— Source material —

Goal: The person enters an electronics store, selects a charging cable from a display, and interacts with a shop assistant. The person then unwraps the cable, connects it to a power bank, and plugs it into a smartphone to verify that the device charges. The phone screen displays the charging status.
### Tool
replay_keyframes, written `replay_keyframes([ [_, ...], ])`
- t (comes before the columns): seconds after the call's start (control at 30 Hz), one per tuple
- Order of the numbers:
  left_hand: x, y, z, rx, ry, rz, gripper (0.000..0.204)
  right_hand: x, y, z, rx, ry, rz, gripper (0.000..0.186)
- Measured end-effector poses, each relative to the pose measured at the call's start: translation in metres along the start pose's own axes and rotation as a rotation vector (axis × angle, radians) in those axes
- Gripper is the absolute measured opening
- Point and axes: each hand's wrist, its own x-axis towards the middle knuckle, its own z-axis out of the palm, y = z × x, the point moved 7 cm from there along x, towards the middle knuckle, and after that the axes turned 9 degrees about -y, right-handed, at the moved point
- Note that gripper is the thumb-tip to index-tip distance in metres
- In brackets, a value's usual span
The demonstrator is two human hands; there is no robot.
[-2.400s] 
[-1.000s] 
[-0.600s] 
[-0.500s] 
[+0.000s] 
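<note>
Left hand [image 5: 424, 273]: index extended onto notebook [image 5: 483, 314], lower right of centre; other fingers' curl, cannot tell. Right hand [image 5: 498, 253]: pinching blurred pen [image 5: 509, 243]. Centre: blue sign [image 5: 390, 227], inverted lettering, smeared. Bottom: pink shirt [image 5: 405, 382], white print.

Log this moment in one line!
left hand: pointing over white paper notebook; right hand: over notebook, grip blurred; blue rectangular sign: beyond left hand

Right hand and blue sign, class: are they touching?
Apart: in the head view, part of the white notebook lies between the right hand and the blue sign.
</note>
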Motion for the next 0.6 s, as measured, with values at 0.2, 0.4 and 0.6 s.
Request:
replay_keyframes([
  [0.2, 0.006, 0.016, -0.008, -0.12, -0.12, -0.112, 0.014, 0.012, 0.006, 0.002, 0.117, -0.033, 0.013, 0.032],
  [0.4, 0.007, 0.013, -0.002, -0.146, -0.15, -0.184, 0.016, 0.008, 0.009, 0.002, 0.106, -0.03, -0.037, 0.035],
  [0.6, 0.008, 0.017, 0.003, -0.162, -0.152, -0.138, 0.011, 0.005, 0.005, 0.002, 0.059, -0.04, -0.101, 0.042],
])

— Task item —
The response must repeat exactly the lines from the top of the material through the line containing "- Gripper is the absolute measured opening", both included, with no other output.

— Written answer —
Goal: The person enters an electronics store, selects a charging cable from a display, and interacts with a shop assistant. The person then unwraps the cable, connects it to a power bank, and plugs it into a smartphone to verify that the device charges. The phone screen displays the charging status.
### Tool
replay_keyframes, written `replay_keyframes([ [_, ...], ])`
- t (comes before the columns): seconds after the call's start (control at 30 Hz), one per tuple
- Order of the numbers:
  left_hand: x, y, z, rx, ry, rz, gripper (0.000..0.204)
  right_hand: x, y, z, rx, ry, rz, gripper (0.000..0.186)
- Measured end-effector poses, each relative to the pose measured at the call's start: translation in metres along the start pose's own axes and rotation as a rotation vector (axis × angle, radians) in those axes
- Gripper is the absolute measured opening

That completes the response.